The other day, as I was walking with a friend at lunchtime, she told me about a close friend of hers in high school who still hadn’t made the leap to Facebook. At her urging, the friend joined the social networking giant, but much to her surprise, their usual phone conversations became more and more infrequent because they “saw” each other on Facebook.
When I read the New York Times article “Antisocial Networking?” that asks how does technology affect kids’ friendships, I couldn’t help but be reminded of my friend’s story and reflect on my own friendships since the dawn of email, texting, and Facebook.

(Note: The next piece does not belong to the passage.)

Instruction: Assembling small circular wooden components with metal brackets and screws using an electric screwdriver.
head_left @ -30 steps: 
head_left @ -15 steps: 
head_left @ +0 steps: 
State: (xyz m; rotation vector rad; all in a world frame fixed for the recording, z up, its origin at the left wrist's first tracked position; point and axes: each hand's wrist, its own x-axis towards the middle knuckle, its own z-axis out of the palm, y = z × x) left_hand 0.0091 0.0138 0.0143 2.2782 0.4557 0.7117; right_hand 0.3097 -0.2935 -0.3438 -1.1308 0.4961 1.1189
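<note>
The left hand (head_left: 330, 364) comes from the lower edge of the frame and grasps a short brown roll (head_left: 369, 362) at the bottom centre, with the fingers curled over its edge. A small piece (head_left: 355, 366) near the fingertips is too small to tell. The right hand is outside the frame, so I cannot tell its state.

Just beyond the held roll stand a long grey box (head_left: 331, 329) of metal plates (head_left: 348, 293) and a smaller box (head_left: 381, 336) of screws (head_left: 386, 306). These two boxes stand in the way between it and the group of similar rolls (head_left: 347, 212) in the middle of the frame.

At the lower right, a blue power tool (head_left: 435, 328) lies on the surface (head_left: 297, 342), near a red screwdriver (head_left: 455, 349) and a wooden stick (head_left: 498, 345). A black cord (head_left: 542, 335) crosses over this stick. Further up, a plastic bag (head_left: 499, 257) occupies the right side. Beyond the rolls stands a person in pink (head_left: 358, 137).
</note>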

The trajectory of social media, particularly Facebook, coincided with the birth of my daughter, so I can’t tell if I talk on the phone less because I Facebook or instant message (IM) friends more, or because my almost three-year-old daughter sees it as a personal affront if I do not spend every waking minute fixated on her. But I do talk on the phone a lot less. Gone are the marathon conversations with my girlfriends. They’ve been replaced with smiley faces in emails, uploaded images to online albums, and a status update. Not exactly fulfilling or deep or meaningful, but they get the job done.

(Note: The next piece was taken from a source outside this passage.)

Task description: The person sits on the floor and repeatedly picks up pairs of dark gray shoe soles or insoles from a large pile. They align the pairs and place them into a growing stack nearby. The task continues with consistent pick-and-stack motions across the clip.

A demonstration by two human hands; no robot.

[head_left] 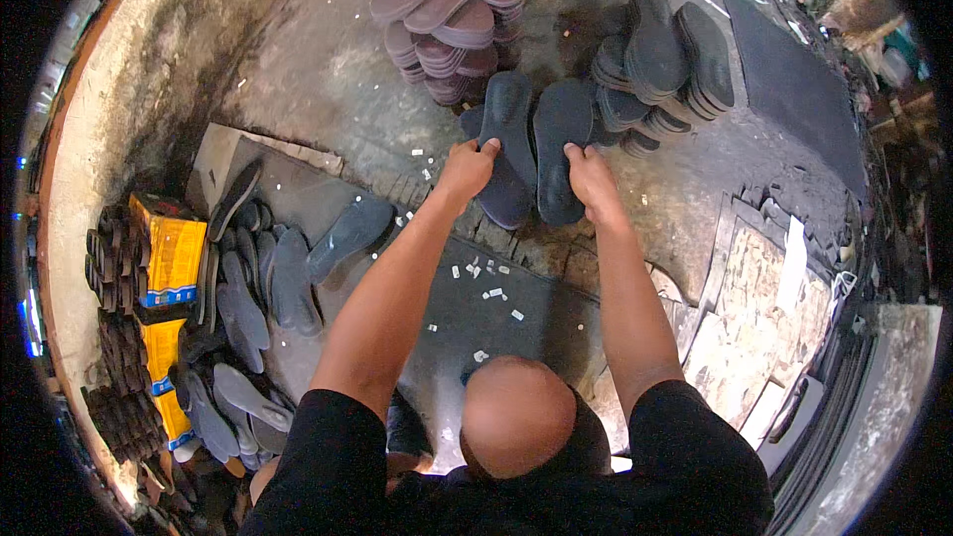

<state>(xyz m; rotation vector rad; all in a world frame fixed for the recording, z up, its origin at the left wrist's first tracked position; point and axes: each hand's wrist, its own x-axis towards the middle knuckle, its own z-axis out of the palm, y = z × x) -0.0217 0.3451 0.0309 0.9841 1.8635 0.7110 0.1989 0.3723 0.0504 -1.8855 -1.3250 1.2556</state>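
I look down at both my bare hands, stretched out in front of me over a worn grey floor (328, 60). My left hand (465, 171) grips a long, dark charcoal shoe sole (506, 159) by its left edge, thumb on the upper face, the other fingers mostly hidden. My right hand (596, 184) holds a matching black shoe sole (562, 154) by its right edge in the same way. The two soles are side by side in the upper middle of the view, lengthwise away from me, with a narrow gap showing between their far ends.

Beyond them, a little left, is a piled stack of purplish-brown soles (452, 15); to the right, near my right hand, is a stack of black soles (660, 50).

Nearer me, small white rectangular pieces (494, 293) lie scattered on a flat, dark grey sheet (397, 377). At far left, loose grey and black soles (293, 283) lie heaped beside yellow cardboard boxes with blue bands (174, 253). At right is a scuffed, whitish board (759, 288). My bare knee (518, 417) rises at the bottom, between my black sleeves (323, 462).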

Maybe it’s because I’m so much more guarded about my time. If I have two hours at night, as a working parent, I might decide to (gasp!) do absolutely nothing, paint my toenails, or catch an episode of Top Chef rather than engage in a conversation with another adult.
Does this mean I’ll lose my mojo? Sometimes I have flashbacks to entering the middle school cafeteria for the first time: Who will I sit with? What will I say? Am I even capable of sustaining a decent conversation?

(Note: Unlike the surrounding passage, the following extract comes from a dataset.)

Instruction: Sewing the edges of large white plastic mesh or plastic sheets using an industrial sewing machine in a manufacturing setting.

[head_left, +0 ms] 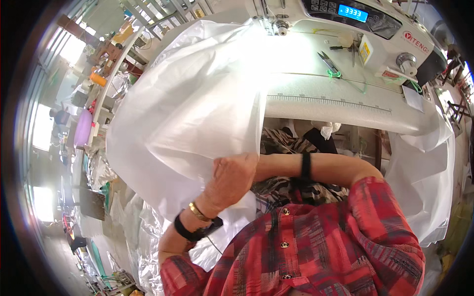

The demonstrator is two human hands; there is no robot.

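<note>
A large, thin white sheet point(182, 116), cloth or plastic, spreads from under the sewing machine's needle area point(276, 27) toward me, with soft folds in it. My left hand point(227, 180) is closed at the sheet's near edge, pinching it. Right up against it lies my right hand point(253, 164), its forearm reaching in from the right; the fingers are hidden behind the left hand. The bright lamp glare washes out the sheet near the needle.
On the machine table point(321, 84), a ruler scale runs along the front edge. Thread snips point(327, 63) with green thread and a dark-handled screwdriver point(340, 48) lie right of the needle. More white sheeting point(419, 182) hangs at the right. An orange thread cone point(98, 79) stands on a left shelf.
</note>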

My grand answer: I think so.
When I look at how I use social media now, it’s not a substitute for an actual conversation, but rather a starting point. I can look at a friend’s status about what a lousy day she’s having or about something hilarious that his son said, and when I grab coffee or lunch with that person, follow up: “Hey, I saw your post about X. What’s up with that?” I use IM to set up lunch dates with girlfriends or quickly ask when she might be home so I can call her.
Of course, this doesn’t mean I won’t worry about technology warping my daughter’s social skills when she’s old enough to stop pretending a banana is cell phone and ask for a real one.